Maritza Espinoza - La República - 07/02
"Les critiques la considèrent comme une architecture 'aporophobe' (rejet des pauvres), mais, dans nos pays, elle pourrait aussi être qualifiée de raciste."

Il y a de nombreuses années, un ami de gauche venu de France pour passer du temps à Lima, m'a dit qu'il avait participé à la campagne municipale de cette année-là (je ne me souviens même plus de laquelle il s'agissait), en aidant un de ses collègues qui était candidat à la mairie de San Isidro. L'enthousiasme du petit comité de campagne était énorme.
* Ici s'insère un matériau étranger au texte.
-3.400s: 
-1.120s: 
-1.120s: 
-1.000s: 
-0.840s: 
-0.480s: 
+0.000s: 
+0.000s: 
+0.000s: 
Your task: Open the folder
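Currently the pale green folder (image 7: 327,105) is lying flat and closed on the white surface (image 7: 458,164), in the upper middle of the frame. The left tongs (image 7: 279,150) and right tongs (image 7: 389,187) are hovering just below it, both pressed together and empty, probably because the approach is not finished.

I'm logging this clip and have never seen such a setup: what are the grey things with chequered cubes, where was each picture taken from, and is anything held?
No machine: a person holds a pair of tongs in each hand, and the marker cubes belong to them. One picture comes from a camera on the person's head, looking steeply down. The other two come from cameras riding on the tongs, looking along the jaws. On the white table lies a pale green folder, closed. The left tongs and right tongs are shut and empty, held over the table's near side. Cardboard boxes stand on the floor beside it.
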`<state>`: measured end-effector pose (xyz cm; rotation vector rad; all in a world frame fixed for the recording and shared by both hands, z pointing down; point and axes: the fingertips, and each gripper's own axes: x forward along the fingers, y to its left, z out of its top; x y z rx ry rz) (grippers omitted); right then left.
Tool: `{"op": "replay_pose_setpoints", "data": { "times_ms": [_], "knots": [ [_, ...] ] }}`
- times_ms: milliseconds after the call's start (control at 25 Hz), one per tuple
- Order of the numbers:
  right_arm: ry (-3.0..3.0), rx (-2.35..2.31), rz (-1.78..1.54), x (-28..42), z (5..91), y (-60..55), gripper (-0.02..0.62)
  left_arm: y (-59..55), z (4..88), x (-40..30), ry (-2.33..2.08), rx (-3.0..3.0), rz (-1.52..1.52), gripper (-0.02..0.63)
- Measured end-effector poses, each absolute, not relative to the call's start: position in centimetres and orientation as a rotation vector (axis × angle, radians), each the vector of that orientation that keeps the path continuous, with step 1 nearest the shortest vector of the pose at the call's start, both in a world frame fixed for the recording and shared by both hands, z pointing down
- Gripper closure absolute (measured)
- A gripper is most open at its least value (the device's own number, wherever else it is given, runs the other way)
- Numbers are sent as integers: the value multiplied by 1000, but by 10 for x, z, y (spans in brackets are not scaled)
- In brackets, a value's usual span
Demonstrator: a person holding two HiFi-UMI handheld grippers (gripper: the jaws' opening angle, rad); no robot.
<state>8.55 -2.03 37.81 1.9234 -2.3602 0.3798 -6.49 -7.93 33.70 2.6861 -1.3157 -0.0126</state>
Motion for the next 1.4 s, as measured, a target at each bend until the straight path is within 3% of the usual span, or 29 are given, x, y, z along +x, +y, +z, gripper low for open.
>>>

Il le fallait, car San Isidro est un quartier où un gauchiste n’a jamais gagné.

Son projet gouvernemental était – comme il ne pouvait en être autrement pour un groupe de jeunes idéalistes – un appel à la vie en commun comme moyen d’unir les Sanisidrinos, en leur offrant de nouveaux et meilleurs espaces publics et en les incitant à y aller pour partager leurs expériences. et des expériences.

Selon la tradition électorale, le candidat devait rencontrer ses électeurs potentiels pour recueillir leurs besoins et leurs revendications. À ce moment-là, m'a dit mon ami, ses illusions se sont écrasées dans la réalité et tout est devenu un spectacle hilarant : invariablement, sans distinction d'âge ou de sexe, les voisins de Sanisidrino ont commencé à demander des mesures pour restreindre l'accès des étrangers à LEUR quartier.